Simon Uzunovski, marketing manager at BCA IT in Melbourne, said the deal was the largest tablet PC deal the reseller had done, although the product was being evaluated by several potential customers.

The agreement involves staff from HP and BCA IT's services group and quality assurance section working in tandem to implement the tablets, which were the latest revision of 10 years in sales and service automation at RDNS.

“They started with the Apple Newtons, then moved on to PDAs. And now to HP Tablet PCs,” Uzunovski said.
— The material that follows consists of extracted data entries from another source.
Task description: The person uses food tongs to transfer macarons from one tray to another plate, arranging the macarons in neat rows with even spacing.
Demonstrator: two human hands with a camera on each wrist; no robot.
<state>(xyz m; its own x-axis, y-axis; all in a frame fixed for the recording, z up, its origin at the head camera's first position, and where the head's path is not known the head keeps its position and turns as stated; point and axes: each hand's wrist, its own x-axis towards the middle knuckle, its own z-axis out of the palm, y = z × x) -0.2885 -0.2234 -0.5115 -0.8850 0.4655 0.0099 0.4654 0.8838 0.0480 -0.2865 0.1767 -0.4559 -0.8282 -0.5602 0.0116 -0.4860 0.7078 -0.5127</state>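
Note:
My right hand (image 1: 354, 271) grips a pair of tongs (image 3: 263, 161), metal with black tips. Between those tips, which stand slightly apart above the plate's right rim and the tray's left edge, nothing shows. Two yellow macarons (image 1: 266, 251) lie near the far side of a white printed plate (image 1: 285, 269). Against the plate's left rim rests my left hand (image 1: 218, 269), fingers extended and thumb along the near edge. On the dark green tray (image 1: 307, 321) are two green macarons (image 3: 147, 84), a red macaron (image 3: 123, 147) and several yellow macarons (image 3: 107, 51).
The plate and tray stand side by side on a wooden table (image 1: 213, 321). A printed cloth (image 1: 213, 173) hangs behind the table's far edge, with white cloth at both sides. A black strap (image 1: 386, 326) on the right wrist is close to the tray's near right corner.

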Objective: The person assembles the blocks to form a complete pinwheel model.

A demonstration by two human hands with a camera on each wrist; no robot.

Ian Cash, general manager of information systems at RDNS, said the tablets would improve client care by enabling more efficient use of resources such as staff time. “You have to think how much time you would save if you didn't have to commute to the office every day. Before, nurses had to come into an office, get their schedule, do the admin and then start visiting clients, and at the end of the day, come back,” he said.

The HP Tablet package incorporates the Microsoft Office suite of applications and pen-computing program Gemino. Nurses will dial up central administration using GSM, although GPRS is being trialed.

“We considered RFPs from six companies. The HP Tablet PC was seen as more user-friendly. A lot of our clients are elderly; if someone comes in, sits down and opens a notebook they say 'what are you doing?' This is just like opening a book. Also, the HP Tablet PC had excellent battery life,” Cash said.